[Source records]
----

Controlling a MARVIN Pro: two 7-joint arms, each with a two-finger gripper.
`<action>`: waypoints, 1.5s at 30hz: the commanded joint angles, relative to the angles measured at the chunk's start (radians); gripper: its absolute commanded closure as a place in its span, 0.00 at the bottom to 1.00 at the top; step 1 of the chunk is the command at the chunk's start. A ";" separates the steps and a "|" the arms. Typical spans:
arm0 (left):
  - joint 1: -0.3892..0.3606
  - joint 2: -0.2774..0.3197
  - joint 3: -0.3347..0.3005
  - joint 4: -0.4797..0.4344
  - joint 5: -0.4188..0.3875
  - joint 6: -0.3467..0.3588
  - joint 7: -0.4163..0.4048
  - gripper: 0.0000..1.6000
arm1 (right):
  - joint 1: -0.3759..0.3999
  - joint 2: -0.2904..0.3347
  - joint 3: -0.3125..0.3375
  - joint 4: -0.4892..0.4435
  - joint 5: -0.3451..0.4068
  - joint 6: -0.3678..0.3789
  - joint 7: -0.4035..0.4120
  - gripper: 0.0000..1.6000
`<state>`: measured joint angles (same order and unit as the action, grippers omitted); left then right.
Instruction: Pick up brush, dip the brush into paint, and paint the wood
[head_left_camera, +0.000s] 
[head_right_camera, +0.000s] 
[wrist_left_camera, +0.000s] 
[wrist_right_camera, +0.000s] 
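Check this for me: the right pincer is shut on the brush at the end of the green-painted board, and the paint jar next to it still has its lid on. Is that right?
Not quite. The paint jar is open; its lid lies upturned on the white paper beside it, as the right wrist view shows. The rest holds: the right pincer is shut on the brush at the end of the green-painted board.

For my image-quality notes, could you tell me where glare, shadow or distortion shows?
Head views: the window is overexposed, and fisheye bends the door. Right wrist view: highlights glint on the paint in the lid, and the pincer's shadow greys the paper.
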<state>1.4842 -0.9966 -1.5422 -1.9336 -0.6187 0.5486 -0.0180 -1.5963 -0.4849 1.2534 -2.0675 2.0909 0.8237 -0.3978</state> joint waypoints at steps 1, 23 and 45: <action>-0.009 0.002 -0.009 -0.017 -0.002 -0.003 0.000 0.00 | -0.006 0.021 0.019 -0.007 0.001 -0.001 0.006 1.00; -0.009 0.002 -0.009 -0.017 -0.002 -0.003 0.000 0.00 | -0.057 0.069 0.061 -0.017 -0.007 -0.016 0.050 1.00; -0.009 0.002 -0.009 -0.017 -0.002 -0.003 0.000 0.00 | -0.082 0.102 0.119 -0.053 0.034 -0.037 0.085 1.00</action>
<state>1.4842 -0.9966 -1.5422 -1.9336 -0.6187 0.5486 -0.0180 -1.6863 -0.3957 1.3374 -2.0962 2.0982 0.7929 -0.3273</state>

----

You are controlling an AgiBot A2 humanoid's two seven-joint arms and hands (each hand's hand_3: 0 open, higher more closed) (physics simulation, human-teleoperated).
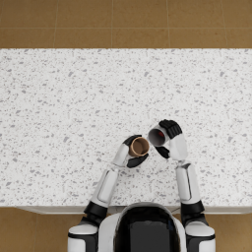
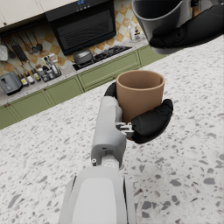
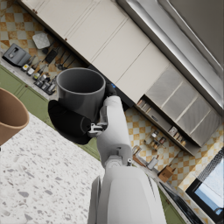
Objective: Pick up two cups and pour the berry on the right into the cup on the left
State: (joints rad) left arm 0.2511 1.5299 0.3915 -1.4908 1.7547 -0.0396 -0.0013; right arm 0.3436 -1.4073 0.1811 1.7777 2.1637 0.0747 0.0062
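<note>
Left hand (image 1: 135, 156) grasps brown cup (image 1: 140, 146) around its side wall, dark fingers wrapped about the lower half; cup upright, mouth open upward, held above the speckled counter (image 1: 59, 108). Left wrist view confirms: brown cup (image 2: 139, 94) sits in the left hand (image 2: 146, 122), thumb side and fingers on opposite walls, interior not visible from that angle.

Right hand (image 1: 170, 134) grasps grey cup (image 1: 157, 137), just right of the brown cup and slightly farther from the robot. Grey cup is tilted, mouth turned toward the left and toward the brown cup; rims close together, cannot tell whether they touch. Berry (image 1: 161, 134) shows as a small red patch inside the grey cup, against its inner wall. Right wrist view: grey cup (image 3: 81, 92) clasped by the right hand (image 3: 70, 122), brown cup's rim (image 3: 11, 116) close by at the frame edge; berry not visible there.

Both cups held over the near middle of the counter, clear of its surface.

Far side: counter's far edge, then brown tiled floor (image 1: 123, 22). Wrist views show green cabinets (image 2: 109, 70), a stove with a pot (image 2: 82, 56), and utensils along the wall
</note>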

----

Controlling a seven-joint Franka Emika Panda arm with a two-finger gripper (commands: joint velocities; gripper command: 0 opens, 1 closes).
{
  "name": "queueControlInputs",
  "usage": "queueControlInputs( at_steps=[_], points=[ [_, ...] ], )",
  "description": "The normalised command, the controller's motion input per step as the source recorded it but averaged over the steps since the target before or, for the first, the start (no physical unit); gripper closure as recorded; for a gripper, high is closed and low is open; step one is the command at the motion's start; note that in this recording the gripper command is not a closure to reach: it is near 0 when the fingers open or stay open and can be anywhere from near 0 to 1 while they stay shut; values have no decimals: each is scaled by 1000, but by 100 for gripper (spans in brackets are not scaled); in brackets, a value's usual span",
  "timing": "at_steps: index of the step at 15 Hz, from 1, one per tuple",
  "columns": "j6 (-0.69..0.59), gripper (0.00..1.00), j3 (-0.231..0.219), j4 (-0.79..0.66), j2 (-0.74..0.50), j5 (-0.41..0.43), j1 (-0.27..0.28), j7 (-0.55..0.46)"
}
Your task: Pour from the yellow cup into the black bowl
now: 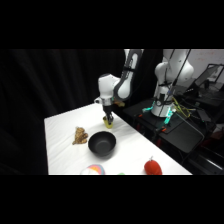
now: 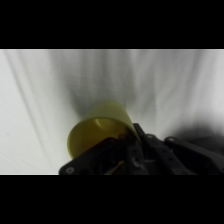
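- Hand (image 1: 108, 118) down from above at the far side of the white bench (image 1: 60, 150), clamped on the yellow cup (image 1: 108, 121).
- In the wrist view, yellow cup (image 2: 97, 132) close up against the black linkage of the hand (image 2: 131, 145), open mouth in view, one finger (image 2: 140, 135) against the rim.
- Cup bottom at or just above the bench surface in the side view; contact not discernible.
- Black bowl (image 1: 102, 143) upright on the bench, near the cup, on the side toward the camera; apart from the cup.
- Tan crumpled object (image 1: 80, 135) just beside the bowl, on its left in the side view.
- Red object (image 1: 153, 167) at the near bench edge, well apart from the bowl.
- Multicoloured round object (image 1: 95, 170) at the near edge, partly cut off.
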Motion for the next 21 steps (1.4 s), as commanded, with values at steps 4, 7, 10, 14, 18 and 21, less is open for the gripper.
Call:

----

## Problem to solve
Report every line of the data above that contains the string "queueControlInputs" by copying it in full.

## Reply
  "name": "queueControlInputs",
  "usage": "queueControlInputs( at_steps=[_], points=[ [_, ...] ], )",

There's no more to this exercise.